__About this exercise__. Please output the section of the listing below that opens with the line containing "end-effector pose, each" and closes with the line containing "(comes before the", exactly and with nothing else.

━━━━

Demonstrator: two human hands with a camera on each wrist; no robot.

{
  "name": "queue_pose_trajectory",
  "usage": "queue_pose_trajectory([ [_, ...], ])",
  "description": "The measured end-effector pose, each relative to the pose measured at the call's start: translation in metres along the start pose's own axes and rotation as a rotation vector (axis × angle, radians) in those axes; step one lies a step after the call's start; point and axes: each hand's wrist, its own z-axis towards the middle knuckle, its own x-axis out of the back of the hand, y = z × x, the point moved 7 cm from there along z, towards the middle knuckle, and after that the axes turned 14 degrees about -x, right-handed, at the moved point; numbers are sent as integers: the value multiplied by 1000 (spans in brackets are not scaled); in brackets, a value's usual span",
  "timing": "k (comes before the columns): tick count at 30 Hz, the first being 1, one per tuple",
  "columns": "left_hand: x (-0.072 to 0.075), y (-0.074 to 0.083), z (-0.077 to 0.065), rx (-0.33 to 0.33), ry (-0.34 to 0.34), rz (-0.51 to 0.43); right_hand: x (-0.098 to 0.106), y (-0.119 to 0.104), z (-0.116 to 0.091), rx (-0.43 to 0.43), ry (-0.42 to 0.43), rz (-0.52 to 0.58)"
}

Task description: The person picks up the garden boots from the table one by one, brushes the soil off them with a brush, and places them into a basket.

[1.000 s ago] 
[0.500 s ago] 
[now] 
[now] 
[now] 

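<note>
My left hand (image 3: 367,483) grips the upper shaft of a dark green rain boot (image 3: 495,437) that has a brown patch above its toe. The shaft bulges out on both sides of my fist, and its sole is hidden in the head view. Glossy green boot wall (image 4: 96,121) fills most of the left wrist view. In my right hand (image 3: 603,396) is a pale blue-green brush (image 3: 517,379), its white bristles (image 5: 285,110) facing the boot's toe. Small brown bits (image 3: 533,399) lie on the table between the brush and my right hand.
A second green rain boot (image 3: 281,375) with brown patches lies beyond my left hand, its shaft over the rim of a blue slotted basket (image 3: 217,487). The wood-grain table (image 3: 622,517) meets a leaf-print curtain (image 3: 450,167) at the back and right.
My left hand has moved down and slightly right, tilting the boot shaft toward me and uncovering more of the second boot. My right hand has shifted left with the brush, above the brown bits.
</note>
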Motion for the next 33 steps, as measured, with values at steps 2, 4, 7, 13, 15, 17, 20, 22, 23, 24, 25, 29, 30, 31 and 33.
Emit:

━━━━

__Answer for this exercise__.
  "description": "The measured end-effector pose, each relative to the pose measured at the call's start: translation in metres along the start pose's own axes and rotation as a rotation vector (axis × angle, radians) in those axes; step one lies a step after the call's start; point and axes: each hand's wrist, its own z-axis towards the middle knuckle, its own x-axis out of the back of the hand, y = z × x, the point moved 7 cm from there along z, towards the middle knuckle, and after that the axes turned 14 degrees about -x, right-handed, at the moved point; numbers are sent as integers: the value multiplied by 1000 (spans in brackets are not scaled); in brackets, a value's usual span",
  "timing": "k (comes before the columns): tick count at 30 Hz, the first being 1, one per tuple",

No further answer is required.